- Date: 7 – 12 August
- Edition: 9th
- Draw: 32S / 16D
- Surface: Clay
- Location: Floridablanca, Colombia

Champions

Singles
- Guido Pella

Doubles
- Sergio Galdós / Nicolás Jarry
- ← 2016 · Claro Open Floridablanca · 2026 →

= 2017 Claro Open Floridablanca =

The 2017 Claro Open Floridablanca was a professional tennis tournament played on clay courts. It was the ninth edition of the tournament which was part of the 2017 ATP Challenger Tour.
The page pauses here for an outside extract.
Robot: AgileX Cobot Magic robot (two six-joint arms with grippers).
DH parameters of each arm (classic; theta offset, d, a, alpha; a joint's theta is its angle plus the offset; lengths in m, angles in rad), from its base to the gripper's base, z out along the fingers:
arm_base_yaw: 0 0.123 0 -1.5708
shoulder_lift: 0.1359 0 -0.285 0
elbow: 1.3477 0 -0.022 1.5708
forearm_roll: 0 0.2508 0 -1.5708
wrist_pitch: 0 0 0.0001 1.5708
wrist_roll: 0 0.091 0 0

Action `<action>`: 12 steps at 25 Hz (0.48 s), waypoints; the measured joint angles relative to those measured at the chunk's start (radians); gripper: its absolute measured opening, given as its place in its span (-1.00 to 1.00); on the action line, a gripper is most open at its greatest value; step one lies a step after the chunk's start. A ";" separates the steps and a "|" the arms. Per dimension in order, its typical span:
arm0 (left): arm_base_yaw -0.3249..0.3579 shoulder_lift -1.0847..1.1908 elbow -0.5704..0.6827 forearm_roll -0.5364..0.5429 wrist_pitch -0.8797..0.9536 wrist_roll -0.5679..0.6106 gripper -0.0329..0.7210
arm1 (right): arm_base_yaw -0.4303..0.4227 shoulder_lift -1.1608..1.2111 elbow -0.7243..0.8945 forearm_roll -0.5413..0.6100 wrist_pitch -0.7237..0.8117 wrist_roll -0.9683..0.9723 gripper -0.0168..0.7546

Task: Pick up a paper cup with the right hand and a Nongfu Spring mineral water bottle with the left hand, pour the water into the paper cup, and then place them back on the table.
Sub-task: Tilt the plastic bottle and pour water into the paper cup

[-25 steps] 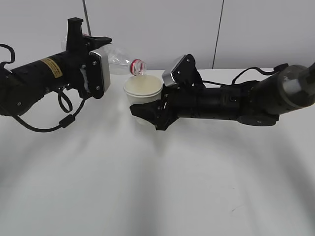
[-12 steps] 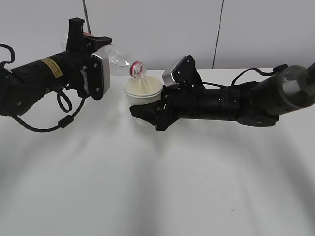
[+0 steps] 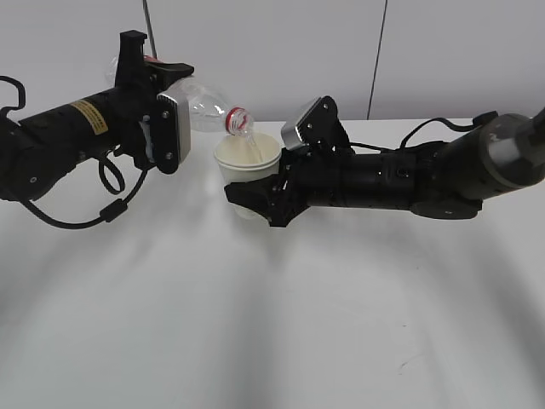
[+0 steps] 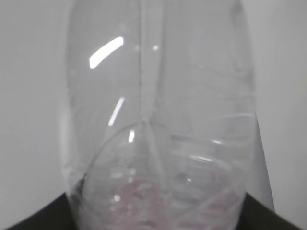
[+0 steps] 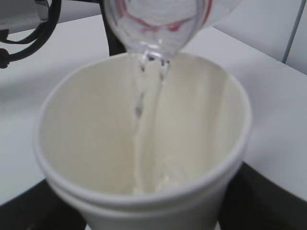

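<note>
My left gripper (image 3: 157, 94) is shut on the Nongfu Spring mineral water bottle (image 3: 204, 104), which lies tilted with its red-ringed mouth (image 3: 238, 119) over the paper cup (image 3: 247, 166). A thin stream of water runs from the mouth into the cup. The clear bottle (image 4: 158, 120) fills the left wrist view, hiding the jaws. My right gripper (image 3: 255, 198) is shut on the cream-white cup and holds it upright just above the table (image 3: 255, 324). In the right wrist view the cup (image 5: 96, 143) sits under the bottle mouth (image 5: 153, 28), water pooling at its bottom.
A black cable (image 3: 102, 200) loops below the left arm. Another cable (image 3: 426, 128) trails behind the right arm. A small dark scuff mark (image 3: 407, 360) lies on the table near the front right. A pale wall stands behind.
The bottle has tipped a little further, its mouth dropping toward the cup, and water now streams into it. Both arms have stayed nearly in place.
</note>
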 joint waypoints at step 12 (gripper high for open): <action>0.000 0.000 0.000 -0.028 -0.014 0.007 -0.01 | 0.000 0.000 0.000 0.000 0.000 0.002 0.37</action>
It took place in Floridablanca, Colombia, during 7–12 August 2017.

==Singles main-draw entrants==
===Seeds===

| Country | Player | Rank^{1} | Seed |
|---|---|---|---|
| ARG | Guido Pella | 100 | 1 |
| DOM | Víctor Estrella Burgos | 107 | 2 |
| CHI | Nicolás Jarry | 137 | 3 |
| BRA | João Souza | 156 | 4 |
| POR | Gastão Elias | 171 | 5 |
| BRA | Guilherme Clezar | 264 | 6 |
| DOM | José Hernández-Fernández | 265 | 7 |
| AUT | Michael Linzer | 276 | 8 |

- ^{1} Rankings are as of 31 July 2017.

===Other entrants===
The following players received wildcards into the singles main draw:
- USA Charles Force
- COL Felipe Ramírez Luna
- COL Carlos Salamanca
- COL Pedro Uribe

The following players received entry from the qualifying draw:
- BRA Oscar José Gutierrez
- CHI Gonzalo Lama
- ARG Juan Ignacio Londero
- ARG Camilo Ugo Carabelli

==Champions==
===Singles===

- ARG Guido Pella def. ARG Facundo Argüello 6–2, 6–4.

===Doubles===

- PER Sergio Galdós / CHI Nicolás Jarry def. USA Sekou Bangoura / USA Evan King 6–3, 5–7, [10–1].